Task prompt:
From the data below, copy exactly the lines that lie between the one holding "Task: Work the" and the one holding "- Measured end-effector", including both, and nothing more.

--------------------------------

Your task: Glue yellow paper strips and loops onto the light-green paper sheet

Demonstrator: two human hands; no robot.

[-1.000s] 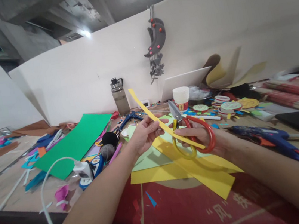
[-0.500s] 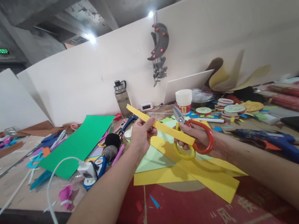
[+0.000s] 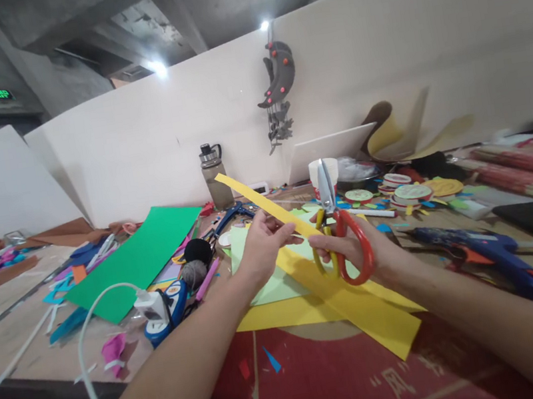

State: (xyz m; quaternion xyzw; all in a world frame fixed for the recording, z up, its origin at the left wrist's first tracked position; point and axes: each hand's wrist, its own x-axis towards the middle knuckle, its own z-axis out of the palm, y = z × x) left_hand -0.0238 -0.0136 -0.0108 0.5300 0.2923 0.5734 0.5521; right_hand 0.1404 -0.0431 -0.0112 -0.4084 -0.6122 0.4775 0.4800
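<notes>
A narrow yellow paper strip (image 3: 245, 191) slants across the middle, its far end rising up and to the left. My left hand (image 3: 266, 243) pinches it part-way along between thumb and fingers. In my right hand (image 3: 342, 245) is a pair of scissors (image 3: 326, 190) with one red and one yellow handle, blades pointing up and nearly together. The right fingertips also touch the strip's near end. Beneath both hands lie a wider yellow paper band (image 3: 390, 325), pale green sheets (image 3: 253, 289) and a yellow sheet (image 3: 285, 316), partly covered by the hands.
A green sheet (image 3: 139, 260), yarn balls (image 3: 197, 254) and a power strip (image 3: 168, 316) with a white cable are at left. At right lies a blue glue gun (image 3: 497, 250). A bottle (image 3: 215, 177) and paper cups (image 3: 315, 171) stand behind.
The scissors have turned from leaning left to nearly upright in my right hand. My left hand has moved slightly right and down, and the right fingertips now meet the strip's near end.
</notes>
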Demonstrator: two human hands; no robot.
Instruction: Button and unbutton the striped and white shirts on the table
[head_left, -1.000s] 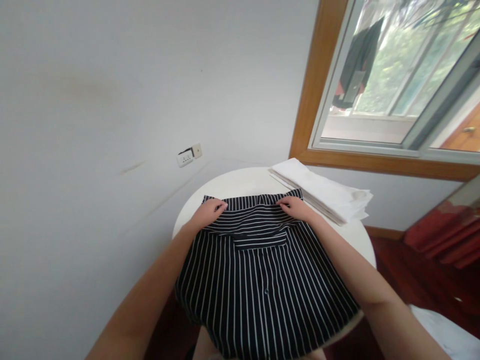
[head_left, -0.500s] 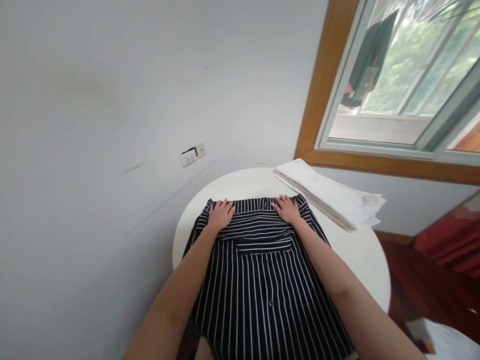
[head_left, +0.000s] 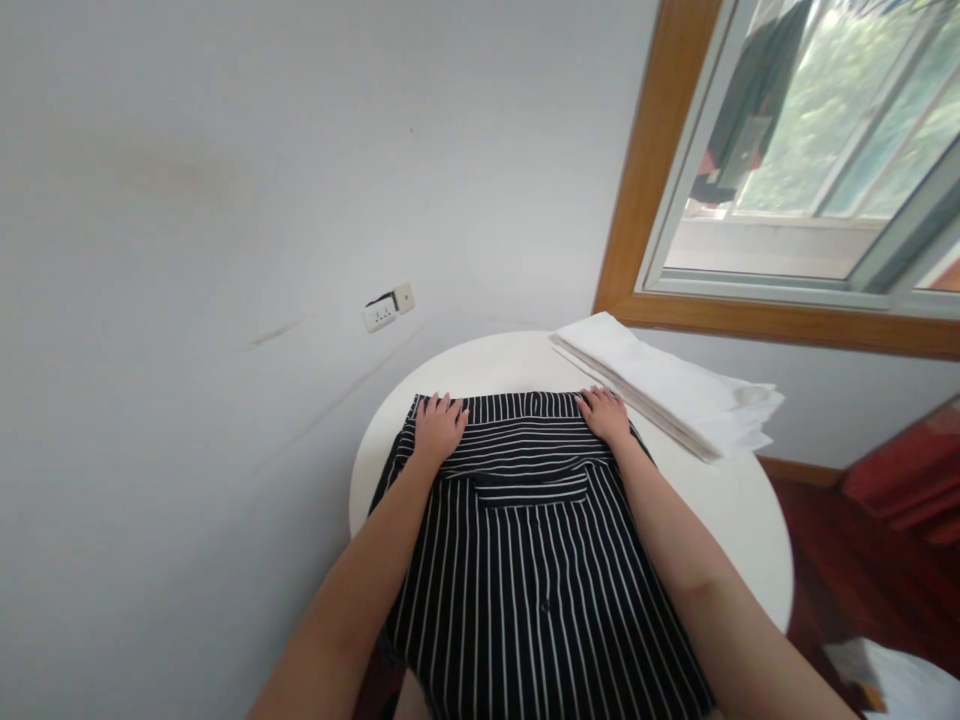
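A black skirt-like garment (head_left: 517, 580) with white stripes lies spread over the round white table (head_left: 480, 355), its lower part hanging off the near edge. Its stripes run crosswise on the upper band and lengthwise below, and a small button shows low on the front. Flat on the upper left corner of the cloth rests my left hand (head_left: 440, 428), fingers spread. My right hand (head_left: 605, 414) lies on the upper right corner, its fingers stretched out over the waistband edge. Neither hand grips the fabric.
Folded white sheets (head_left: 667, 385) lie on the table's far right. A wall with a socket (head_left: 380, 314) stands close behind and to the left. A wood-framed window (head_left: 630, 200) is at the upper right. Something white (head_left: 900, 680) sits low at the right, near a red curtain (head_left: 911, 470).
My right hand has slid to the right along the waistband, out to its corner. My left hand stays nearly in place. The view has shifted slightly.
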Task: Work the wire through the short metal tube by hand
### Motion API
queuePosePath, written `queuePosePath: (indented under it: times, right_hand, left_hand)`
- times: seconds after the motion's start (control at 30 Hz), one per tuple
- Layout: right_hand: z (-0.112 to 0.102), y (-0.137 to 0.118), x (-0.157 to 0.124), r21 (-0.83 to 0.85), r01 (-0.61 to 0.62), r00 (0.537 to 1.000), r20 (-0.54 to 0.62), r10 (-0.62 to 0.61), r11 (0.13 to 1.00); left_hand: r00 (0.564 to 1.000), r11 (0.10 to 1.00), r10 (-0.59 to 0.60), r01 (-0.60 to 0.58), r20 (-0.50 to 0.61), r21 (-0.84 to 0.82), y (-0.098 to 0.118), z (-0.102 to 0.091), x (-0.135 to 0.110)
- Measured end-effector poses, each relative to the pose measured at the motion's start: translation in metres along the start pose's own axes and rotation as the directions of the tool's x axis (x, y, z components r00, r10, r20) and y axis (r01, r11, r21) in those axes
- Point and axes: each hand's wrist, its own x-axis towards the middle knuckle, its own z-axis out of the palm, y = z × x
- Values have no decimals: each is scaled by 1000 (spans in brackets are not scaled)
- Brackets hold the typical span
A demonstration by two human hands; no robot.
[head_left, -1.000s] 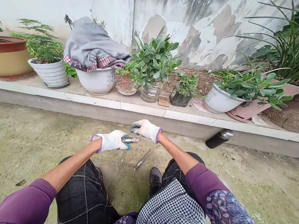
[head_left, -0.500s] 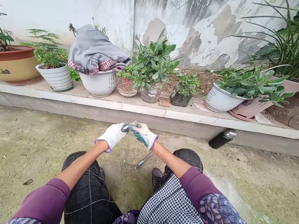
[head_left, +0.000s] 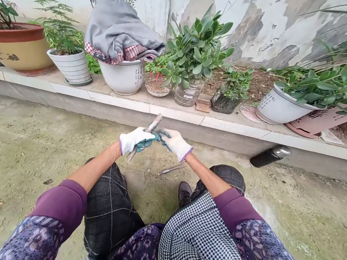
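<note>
My left hand [head_left: 135,141] and my right hand [head_left: 175,144] wear white knit gloves with green-coated fingers. They meet in front of my knees, with their fingers closed around a grey metal rod [head_left: 154,122]. The rod tilts steeply, its upper end rising past my fingers and its lower end showing below my left hand. A second, thinner metal rod [head_left: 171,170] lies on the concrete ground just below my right hand, untouched. My purple sleeves and patterned oversleeves run along both forearms.
A concrete ledge [head_left: 175,114] ahead holds several potted plants and a white pot [head_left: 121,78] under a grey cloth [head_left: 122,29]. A black thermos [head_left: 270,156] lies against the ledge's foot at right. My knees and checked apron fill the bottom.
My hands have come together around the rod, which has swung from nearly level to steeply tilted. The view has shifted, bringing the ledge and pots closer and higher in the picture.
</note>
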Motion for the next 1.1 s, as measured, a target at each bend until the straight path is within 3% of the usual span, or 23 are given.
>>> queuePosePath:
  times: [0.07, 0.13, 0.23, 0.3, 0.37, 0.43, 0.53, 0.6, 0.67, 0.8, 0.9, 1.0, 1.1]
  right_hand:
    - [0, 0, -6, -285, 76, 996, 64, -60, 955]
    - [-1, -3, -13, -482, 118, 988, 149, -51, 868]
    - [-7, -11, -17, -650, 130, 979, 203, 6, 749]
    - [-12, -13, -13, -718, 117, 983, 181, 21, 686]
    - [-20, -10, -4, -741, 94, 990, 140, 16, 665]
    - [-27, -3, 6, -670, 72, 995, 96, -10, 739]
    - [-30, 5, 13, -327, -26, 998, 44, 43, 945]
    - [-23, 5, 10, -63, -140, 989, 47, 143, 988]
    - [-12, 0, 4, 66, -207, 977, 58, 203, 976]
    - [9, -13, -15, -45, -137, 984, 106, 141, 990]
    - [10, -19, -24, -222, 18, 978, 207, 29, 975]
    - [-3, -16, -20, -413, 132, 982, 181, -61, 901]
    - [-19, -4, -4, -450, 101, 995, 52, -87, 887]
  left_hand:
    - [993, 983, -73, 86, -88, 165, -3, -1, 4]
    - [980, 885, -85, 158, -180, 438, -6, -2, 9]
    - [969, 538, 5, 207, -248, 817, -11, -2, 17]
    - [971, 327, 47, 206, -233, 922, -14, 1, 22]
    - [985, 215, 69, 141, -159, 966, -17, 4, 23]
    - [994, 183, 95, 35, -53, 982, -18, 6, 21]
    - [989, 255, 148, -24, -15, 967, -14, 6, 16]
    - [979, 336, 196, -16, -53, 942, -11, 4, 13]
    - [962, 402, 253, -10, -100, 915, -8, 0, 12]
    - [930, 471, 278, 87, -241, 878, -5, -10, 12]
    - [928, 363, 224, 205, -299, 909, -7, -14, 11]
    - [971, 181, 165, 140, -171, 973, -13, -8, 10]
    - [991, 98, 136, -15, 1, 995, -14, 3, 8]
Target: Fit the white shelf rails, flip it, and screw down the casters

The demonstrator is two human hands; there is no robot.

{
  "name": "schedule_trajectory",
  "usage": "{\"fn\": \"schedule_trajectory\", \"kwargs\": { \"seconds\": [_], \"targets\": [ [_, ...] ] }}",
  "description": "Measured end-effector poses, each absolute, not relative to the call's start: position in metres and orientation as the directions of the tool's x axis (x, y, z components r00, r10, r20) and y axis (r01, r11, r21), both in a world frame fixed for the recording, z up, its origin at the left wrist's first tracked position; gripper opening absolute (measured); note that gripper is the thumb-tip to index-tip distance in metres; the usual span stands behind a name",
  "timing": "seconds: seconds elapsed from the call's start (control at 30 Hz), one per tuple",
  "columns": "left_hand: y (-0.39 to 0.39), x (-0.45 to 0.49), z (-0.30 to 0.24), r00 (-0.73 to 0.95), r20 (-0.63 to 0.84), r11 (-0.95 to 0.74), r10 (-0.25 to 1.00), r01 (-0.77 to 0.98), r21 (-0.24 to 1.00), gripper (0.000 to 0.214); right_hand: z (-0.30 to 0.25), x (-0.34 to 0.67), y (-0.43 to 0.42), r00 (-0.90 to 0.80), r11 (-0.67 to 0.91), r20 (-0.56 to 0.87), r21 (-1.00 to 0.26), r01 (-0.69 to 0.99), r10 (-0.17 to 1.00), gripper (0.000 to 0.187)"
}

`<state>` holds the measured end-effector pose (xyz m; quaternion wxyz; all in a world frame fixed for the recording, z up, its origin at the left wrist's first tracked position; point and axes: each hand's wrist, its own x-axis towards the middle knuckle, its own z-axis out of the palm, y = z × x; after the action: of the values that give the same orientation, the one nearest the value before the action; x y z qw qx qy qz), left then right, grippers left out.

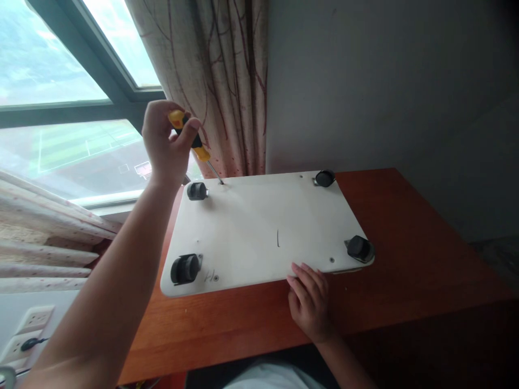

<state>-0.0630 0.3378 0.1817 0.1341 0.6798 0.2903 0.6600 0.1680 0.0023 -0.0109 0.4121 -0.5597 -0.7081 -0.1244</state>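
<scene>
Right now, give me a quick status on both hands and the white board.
Left hand shut on yellow-and-black screwdriver, tip at far edge of white rectangular board. Right hand flat, open, pressing near edge. Four black caster wheels face up; nothing blocking.

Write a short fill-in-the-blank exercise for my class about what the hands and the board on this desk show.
1. The left hand grips a screwdriver with a ____ handle.
2. The white board carries ____ black wheels.
3. The right hand rests on the board's ____ edge.
4. The board lies on a ____ desk.

Missing words: yellow; four; near; wooden
</scene>
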Motion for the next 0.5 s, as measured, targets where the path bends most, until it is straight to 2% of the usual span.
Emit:
{"fn": "schedule_trajectory", "kwargs": {
  "seconds": [0.07, 0.13, 0.23, 0.33, 0.5],
  "targets": [
    [0.3438, -0.0671, 0.1804, -0.091, 0.827, -0.765, 0.555, 0.336, 0.550, 0.036, -0.0111, 0.1680, 0.0024, -0.032, 0.343, 0.725, -0.286, 0.895, 0.688, 0.036],
    [0.3461, -0.0695, 0.1796, -0.079, 0.818, -0.746, 0.570, 0.370, 0.555, 0.036, -0.0117, 0.1682, 0.0025, -0.030, 0.342, 0.724, -0.288, 0.894, 0.689, 0.037],
    [0.3424, -0.0689, 0.1800, -0.017, 0.804, -0.772, 0.595, 0.268, 0.577, 0.038, -0.0128, 0.1685, 0.0026, -0.032, 0.342, 0.723, -0.287, 0.895, 0.690, 0.039],
    [0.3372, -0.0658, 0.1820, 0.042, 0.794, -0.780, 0.606, 0.230, 0.582, 0.028, -0.0129, 0.1686, 0.0029, -0.035, 0.344, 0.726, -0.283, 0.895, 0.687, 0.039],
    [0.3386, -0.0604, 0.1864, -0.053, 0.798, -0.691, 0.601, 0.467, 0.552, 0.045, -0.0120, 0.1683, 0.0032, -0.042, 0.354, 0.733, -0.277, 0.894, 0.679, 0.039]
  ]
}}
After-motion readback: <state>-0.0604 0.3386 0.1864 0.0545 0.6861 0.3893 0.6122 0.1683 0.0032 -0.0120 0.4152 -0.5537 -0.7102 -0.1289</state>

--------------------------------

Finished task:
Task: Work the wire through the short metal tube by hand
### Motion API
queuePosePath, written `queuePosePath: (indented under it: times, right_hand, left_hand)`
- times: seconds after the motion's start (control at 30 Hz), one per tuple
- Layout: right_hand: z (-0.112 to 0.102), y (-0.137 to 0.118), x (-0.157 to 0.124), r21 (-0.83 to 0.85), r01 (-0.61 to 0.62), r00 (0.537 to 1.000), r20 (-0.54 to 0.62), r10 (-0.62 to 0.61), r11 (0.13 to 1.00); left_hand: r00 (0.564 to 1.000), r11 (0.10 to 1.00), r10 (-0.59 to 0.60), r01 (-0.60 to 0.58), r20 (-0.50 to 0.61), r21 (-0.84 to 0.82), y (-0.098 to 0.118), z (-0.102 to 0.091), x (-0.135 to 0.110)
- Measured end-effector poses, each relative to the pose measured at the motion's start: translation in metres along the start pose's own axes and rotation as the directions of the tool's x axis (x, y, z components r00, r10, r20) and y axis (r01, r11, r21) in those axes

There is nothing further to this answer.